▸ ASSIGNED TASK: With the pictures left out, copy the listing below exactly.

Top of DATA EXTRACT

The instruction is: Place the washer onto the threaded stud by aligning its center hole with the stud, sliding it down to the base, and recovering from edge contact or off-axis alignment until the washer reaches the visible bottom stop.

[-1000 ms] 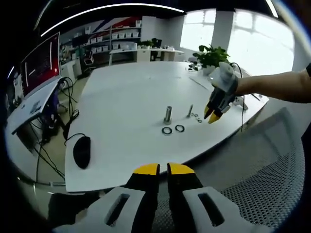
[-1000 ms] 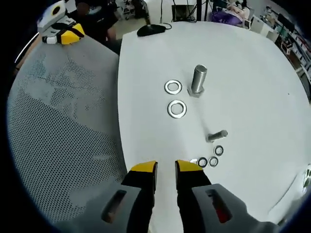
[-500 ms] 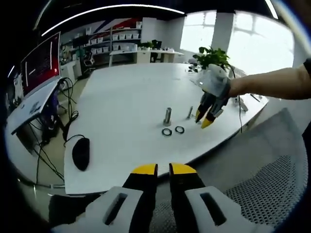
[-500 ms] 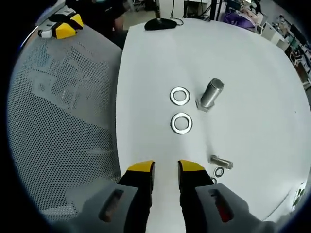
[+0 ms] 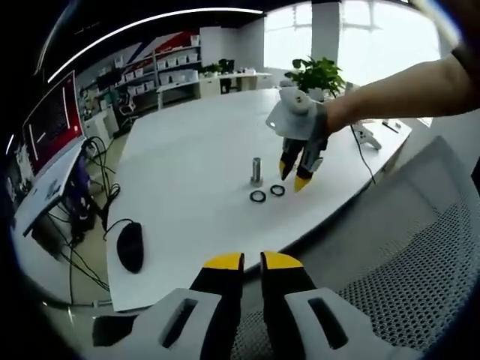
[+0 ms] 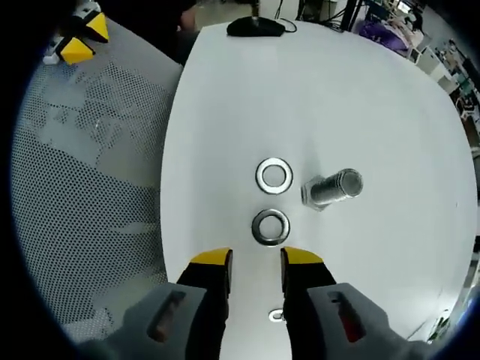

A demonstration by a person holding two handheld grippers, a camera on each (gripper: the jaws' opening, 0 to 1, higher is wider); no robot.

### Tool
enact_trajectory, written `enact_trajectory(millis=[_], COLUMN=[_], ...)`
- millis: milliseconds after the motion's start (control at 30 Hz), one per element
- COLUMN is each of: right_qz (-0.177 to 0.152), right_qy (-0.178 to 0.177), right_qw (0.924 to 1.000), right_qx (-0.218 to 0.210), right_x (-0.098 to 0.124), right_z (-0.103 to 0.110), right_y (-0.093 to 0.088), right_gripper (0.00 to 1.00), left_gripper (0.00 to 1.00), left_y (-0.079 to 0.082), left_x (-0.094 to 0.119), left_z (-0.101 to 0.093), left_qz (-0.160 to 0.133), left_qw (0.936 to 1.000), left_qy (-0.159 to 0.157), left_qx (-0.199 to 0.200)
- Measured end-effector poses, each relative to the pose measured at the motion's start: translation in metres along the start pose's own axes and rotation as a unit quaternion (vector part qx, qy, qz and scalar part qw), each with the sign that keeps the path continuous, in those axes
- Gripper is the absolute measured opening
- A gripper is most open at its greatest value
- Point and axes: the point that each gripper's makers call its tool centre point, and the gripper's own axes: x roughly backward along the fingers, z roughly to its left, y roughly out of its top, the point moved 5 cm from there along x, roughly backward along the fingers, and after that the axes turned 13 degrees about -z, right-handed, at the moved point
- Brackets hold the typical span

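Right tool [image 6: 255,259]: jaws slightly apart, nothing between them, hovering just above the near washer [image 6: 270,226].
Left tool [image 5: 251,260]: tips nearly closed, empty, back over the mesh chair [image 5: 405,277].
Washers: second washer [image 6: 274,175] beside the stud [image 6: 333,187] on the white worktop [image 6: 360,105].
Room: open worktop beyond the stud; worktop edge near the washers.

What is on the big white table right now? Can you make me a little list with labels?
surface: white table
stud: large threaded stud standing on its head, nothing on it yet
washers: two large washers lying flat beside the stud; a small one between the right jaws' bases
right gripper: open, over the nearer large washer
left gripper: open, off the table over a mesh chair
other: black mouse at the far edge
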Motion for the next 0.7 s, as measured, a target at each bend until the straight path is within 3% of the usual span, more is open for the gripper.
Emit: enact_trajectory(millis=[433, 700], right_qz=[0.019, 0.03], right_qy=[-0.002, -0.004], right_qw=[0.9996, 0.9991], right_qx=[0.019, 0.031], right_x=[-0.013, -0.017], right_z=[-0.01, -0.013], right_y=[0.007, 0.008], right_gripper=[0.36, 0.34], left_gripper=[0.04, 0.04], left_y=[-0.001, -0.001], left_x=[-0.001, -0.001], left_z=[-0.001, -0.001], left_qz=[0.008, 0.005], left_qw=[0.9999, 0.9999], left_qy=[-0.005, -0.008], left_qx=[0.008, 0.005])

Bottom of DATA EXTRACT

▸ EXERCISE ANSWER:
The instruction is: Place the washer onto the threaded stud by aligning its center hole with the stud, sliding it down to the base, and recovering from edge contact or off-axis alignment until the washer reaches the visible bottom stop.

[-1000 ms] 
[-1000 ms] 
[-500 ms] 
[-500 ms] 
[+0 ms] 
[+0 ms] 

A demonstration by a person holding two handheld grippers, a camera on each (gripper: the jaws' opening, 0 to 1, higher is wider); no robot.

### Tool
enact_trajectory, written `enact_trajectory(millis=[_], COLUMN=[_], ...)`
- millis: milliseconds after the motion's start (control at 30 Hz), one per element
- COLUMN is each of: right_qz (-0.177 to 0.152), right_qy (-0.178 to 0.177), right_qw (0.924 to 1.000), right_qx (-0.218 to 0.210), right_x (-0.098 to 0.124), right_z (-0.103 to 0.110), right_y (-0.093 to 0.088), right_gripper (0.00 to 1.00), left_gripper (0.00 to 1.00), left_y (-0.079 to 0.082), left_x (-0.094 to 0.119), left_z (-0.101 to 0.093), left_qz (-0.160 to 0.133), left_qw (0.936 to 1.000), left_qy (-0.159 to 0.157), left_qx (-0.199 to 0.200)
- Measured end-effector poses, each relative to the pose measured at the motion's start: translation in metres along the start pose's own axes and rotation as a unit quaternion (vector part qx, qy, qz and scalar part qw), each with the sign that keeps the path continuous, in those axes
- Gripper is the absolute measured opening
- A gripper is most open at its greatest value
- Point and axes: the point that each gripper's makers call its tool centre point, and the gripper's own axes: x roughly backward along the fingers, z roughly to its left, y roughly out of its top, the point moved 5 cm from there along x, roughly backward along the fingers, and after that the axes turned 13 degrees about -z, right-handed, at the moved point
- Brackets hold the typical span

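Right tool [image 6: 255,259]: jaws slightly apart, nothing between them, hovering just above the near washer [image 6: 270,226].
Left tool [image 5: 251,260]: tips nearly closed, empty, back over the mesh chair [image 5: 405,277].
Washers: second washer [image 6: 274,175] beside the stud [image 6: 333,187] on the white worktop [image 6: 360,105].
Room: open worktop beyond the stud; worktop edge near the washers.

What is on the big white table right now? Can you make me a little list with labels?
surface: white table
stud: large threaded stud standing on its head, nothing on it yet
washers: two large washers lying flat beside the stud; a small one between the right jaws' bases
right gripper: open, over the nearer large washer
left gripper: open, off the table over a mesh chair
other: black mouse at the far edge
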Motion for the next 0.7 s, as measured, a target at each bend until the straight path is within 3% of the usual span, more is open for the gripper.
Emit: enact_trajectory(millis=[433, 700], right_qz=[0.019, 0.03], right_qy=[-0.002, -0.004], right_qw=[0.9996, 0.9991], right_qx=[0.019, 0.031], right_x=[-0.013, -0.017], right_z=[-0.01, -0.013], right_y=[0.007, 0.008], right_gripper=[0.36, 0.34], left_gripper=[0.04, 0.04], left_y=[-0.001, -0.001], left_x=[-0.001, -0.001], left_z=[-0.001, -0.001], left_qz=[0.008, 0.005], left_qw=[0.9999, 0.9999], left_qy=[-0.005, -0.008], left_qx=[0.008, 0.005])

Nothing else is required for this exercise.